A tighter oversight of opinion polling is called for today by the Lords Committee on Political Polling and Digital Media, in the wake of polling failures in the 2015 general election, the EU referendum in 2016 and the 2017 general election.
The role of the British Polling Council would be widened far beyond its present emphasis on transparency. In future it would work with the Electoral Commission, the Market Research Society and media regulators such as IPSO and IMPRESS to ensure that the best methodologies are used, that sources of poll funding are declared, that polls are better reported and that polling performance is openly reviewed after each general election.
The recommendations come in the Committee’s report, The politics of polling. The report also looks at the impact of digital media on politics, where recommendations include using the Government’s Digital Charter to tackle the challenges posed by digital media for democracy.

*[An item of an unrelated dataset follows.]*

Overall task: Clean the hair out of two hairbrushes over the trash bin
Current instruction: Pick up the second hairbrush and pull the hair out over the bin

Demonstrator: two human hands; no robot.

The Committee say that the remit of the British Polling Council (BPC), the industry’s self-regulatory body, should be expanded to take on a more substantial oversight function. It would issue guidance on best practice for polling methodologies, require polling companies to publish details of all sources of funding for polling and provide training and guidance for journalists on how to accurately report on polls. The report also says that the BPC and the Market Research Society (MRS) should be proactive in reporting inaccurate media coverage of polls to the offending publication’s relevant regulator. Poll performance would be formally and publicly reviewed after each general election.
The report proposes a role for the Electoral Commission in regulating polls during elections. It says that there should be a requirement that any voting intention polls published during the regulated election period should be declared to the Electoral Commission and the details of all funding for those polls published. This is important as coverage of polls can influence the narrative of election campaigns and may affect voter behaviour.
On digital media the Committee found that the use of social media to adversely influence the political debate was ‘deeply concerning’. The Committee says it is ‘crucial’ that confidence in our elections is maintained and endorses the Electoral Commission’s call for a requirement that online campaign material must include an imprint stating who published it, putting it on an equal footing with printed material.
The Committee highlights the many diverse implications which digital media has for politics and draws attention to its potential impact on democracy. The Committee invited the Lords Liaison Committee to set up another Committee to examine specifically digital media and democracy, and hopes that this will feature in a future Lords Committee programme.
The Committee’s report also calls on the Government to urgently conduct further research into the impact of digital media on politics in the UK, with the Digital Charter presenting an ideal opportunity to better understand and tackle the threat. The report also calls on the Department for Education to ensure that children and adults are educated in literacy skills to allow them to identify misleading online information.
Commenting Lord Lipsey, Chairman of the Committee, said:
“The polling industry needs to get its house in order. Otherwise the case for banning polling in the run-up to elections – one we for now reject – will become stronger. We heard compelling evidence that polls influence the narrative around elections and thus go to the root of our democratic debate. This makes it vital they are conducted properly and held to the highest standards of accuracy.
“We want the British Polling Council to take a more proactive role in how it regulates polling and influences the reporting of polls. Too often minor changes in the main parties’ standing, often within the margin of error, are reported by a breathless media as indicating a real change in the real world, and even as indicating which party might end up forming the Government. The BPC needs to step up to the plate. It should do more and raise concerns with IPSO, IMPRESS or Ofcom where there is significant misreporting of poll results.
“Voters have a right to know who paid for polls. The Electoral Commission should have a role in monitoring all voting intention polls published during an election campaign, and publishing their funding sources.
“On the impact of digital media on politics, while much of our evidence came before the current row with Cambridge Analytica and Facebook, it was clear to us that some activity on digital media poses a significant risk to politics and democracy in the UK. More needs to be done to better understand that threat and educate the population to spot ‘fake news’ and baseless propaganda online.
“One concrete step that the Government can take now is to require all online campaign communications to carry an imprint to say who published it, as is the case for the printed material, and give the Electoral Commission the power to police and enforce that rule.
“Taken together, a lack of transparency and sometimes inaccurate polls, and the murky world of online political communications, pose an insidious threat to our political system. While we may be one of the oldest democracies in the world we must face up to these very contemporary dangers. Government, parliament and the polling industry must act now, before the damage goes deeper.”